# PROMPT
Please reproduce all the data exactly as written and omit the pictures.

# GIVEN DATA
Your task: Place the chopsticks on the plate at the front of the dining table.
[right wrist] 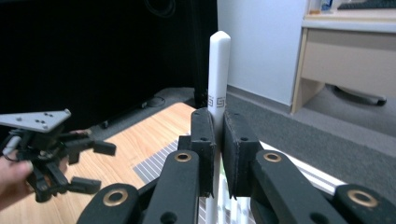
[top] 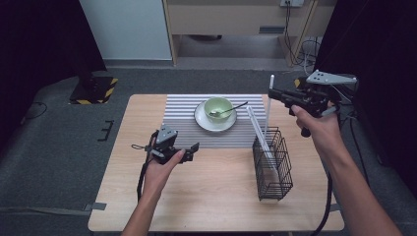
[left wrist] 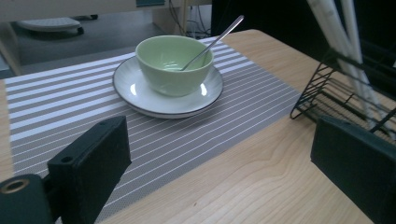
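High view: right gripper point(top: 273, 92) is up over the back-right of the table point(top: 216, 196), jaws pinched on a white chopstick point(top: 268, 105) that stands upright w/ its lower end inside the black wire basket point(top: 273, 162). Another white chopstick point(top: 259, 135) already leans in the basket. Left gripper point(top: 189, 150) sits low near the striped mat point(top: 182, 115), nothing in it.

Left gripper view: jaws wide apart, empty, pointed at the green bowl point(left wrist: 173, 63) w/ spoon point(left wrist: 215, 39) on its plate point(left wrist: 140, 95). Basket off to the right.

Right gripper view: jaws shut tight around the chopstick point(right wrist: 219, 70), tip sticking up above them.

So imo one stick's in, second is partway in but not let go yet. Bowl and spoon look untouched.
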The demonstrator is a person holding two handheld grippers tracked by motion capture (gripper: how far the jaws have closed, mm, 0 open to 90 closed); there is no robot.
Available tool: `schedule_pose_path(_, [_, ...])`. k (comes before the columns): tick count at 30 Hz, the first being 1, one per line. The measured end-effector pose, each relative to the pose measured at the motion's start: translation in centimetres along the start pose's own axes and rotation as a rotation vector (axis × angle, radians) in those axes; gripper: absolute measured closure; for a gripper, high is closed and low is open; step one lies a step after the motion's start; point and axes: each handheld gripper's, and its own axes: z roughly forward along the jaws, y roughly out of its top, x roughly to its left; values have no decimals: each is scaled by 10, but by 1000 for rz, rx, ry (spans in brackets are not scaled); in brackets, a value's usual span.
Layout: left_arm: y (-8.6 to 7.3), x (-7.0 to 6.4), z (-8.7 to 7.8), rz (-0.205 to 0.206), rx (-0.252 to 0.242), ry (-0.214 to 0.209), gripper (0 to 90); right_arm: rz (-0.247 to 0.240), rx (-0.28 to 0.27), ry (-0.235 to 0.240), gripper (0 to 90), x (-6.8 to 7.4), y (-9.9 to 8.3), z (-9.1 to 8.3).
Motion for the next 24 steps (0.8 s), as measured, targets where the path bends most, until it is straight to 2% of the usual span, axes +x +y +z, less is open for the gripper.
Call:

# ANSWER TO THE PROBLEM
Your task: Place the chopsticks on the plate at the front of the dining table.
[right wrist] 
[top] 
[left wrist] 
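High view: right gripper point(top: 273, 92) is up over the back-right of the table point(top: 216, 196), jaws pinched on a white chopstick point(top: 268, 105) that stands upright w/ its lower end inside the black wire basket point(top: 273, 162). Another white chopstick point(top: 259, 135) already leans in the basket. Left gripper point(top: 189, 150) sits low near the striped mat point(top: 182, 115), nothing in it.

Left gripper view: jaws wide apart, empty, pointed at the green bowl point(left wrist: 173, 63) w/ spoon point(left wrist: 215, 39) on its plate point(left wrist: 140, 95). Basket off to the right.

Right gripper view: jaws shut tight around the chopstick point(right wrist: 219, 70), tip sticking up above them.

So imo one stick's in, second is partway in but not let go yet. Bowl and spoon look untouched.
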The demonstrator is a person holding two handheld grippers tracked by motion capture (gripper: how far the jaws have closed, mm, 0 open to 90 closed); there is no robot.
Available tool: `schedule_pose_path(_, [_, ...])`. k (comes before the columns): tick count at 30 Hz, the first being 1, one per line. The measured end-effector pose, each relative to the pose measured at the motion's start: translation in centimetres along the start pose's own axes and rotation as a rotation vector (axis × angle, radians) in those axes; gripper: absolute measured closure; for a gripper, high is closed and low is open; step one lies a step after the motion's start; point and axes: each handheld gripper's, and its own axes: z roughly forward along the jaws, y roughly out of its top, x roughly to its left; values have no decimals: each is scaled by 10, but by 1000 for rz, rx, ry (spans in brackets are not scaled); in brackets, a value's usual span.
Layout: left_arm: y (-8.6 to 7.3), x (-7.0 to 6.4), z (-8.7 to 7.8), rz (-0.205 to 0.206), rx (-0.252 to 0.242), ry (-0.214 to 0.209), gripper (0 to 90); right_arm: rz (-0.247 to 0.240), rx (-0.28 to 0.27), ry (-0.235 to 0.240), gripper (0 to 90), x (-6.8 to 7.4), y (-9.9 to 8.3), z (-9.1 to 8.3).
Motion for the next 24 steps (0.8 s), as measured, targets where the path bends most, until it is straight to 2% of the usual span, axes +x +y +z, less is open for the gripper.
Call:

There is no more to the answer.